| Directions |
Output each line of the listing exactly, though pictures are not to appear.

| Information shown |
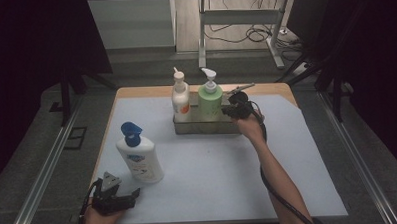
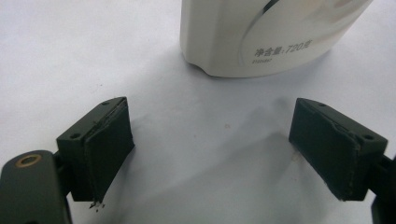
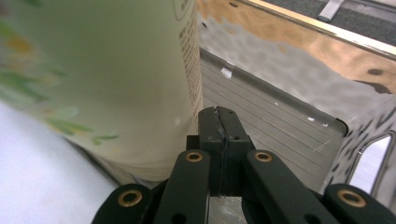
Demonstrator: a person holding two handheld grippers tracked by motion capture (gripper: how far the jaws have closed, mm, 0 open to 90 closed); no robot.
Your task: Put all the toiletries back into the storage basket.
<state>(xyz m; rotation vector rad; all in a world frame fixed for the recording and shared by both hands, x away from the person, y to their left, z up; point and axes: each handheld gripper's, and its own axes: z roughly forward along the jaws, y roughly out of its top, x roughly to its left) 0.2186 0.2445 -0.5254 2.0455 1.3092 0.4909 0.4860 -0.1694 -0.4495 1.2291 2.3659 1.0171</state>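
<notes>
High view | bottles: three [image 1: 139,154], two in one tray [image 1: 207,127] | left gripper [image 1: 120,199] jaws apart | right gripper [image 1: 236,109] jaws together, empty

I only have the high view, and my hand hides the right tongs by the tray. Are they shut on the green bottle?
Observer: No. The right gripper view shows the right tongs shut on nothing, pads pressed together, close beside the green bottle.
Operator: Are they over the tray or outside it?
Observer: Over the metal tray. Its ribbed floor lies just behind the tips.
Operator: And the left tongs?
Observer: The left tongs stand open with only table between the pads. The white bottle stands ahead, apart from them.
</notes>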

| Output for this task |
Demonstrator: a person holding two handheld grippers tracked by motion capture (gripper: how far the jaws have closed, mm, 0 open to 90 closed); no robot.
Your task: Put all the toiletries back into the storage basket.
<state>(xyz m; rotation vector rad; all in a world frame fixed for the recording and shared by both hands, x away from the person, y to their left, z up; point and axes: each handheld gripper's, and its own axes: z roughly forward along the jaws, y roughly out of its top, x roughly to its left) 0.2186 0.2445 -0.5254 2.0455 1.3092 0.4909 0.4860 -0.1694 -0.4495 1.2291 2.3659 1.0171</state>
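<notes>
High view | bottles: three [image 1: 139,154], two in one tray [image 1: 207,127] | left gripper [image 1: 120,199] jaws apart | right gripper [image 1: 236,109] jaws together, empty

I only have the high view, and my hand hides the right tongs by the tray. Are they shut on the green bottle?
Observer: No. The right gripper view shows the right tongs shut on nothing, pads pressed together, close beside the green bottle.
Operator: Are they over the tray or outside it?
Observer: Over the metal tray. Its ribbed floor lies just behind the tips.
Operator: And the left tongs?
Observer: The left tongs stand open with only table between the pads. The white bottle stands ahead, apart from them.
</notes>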

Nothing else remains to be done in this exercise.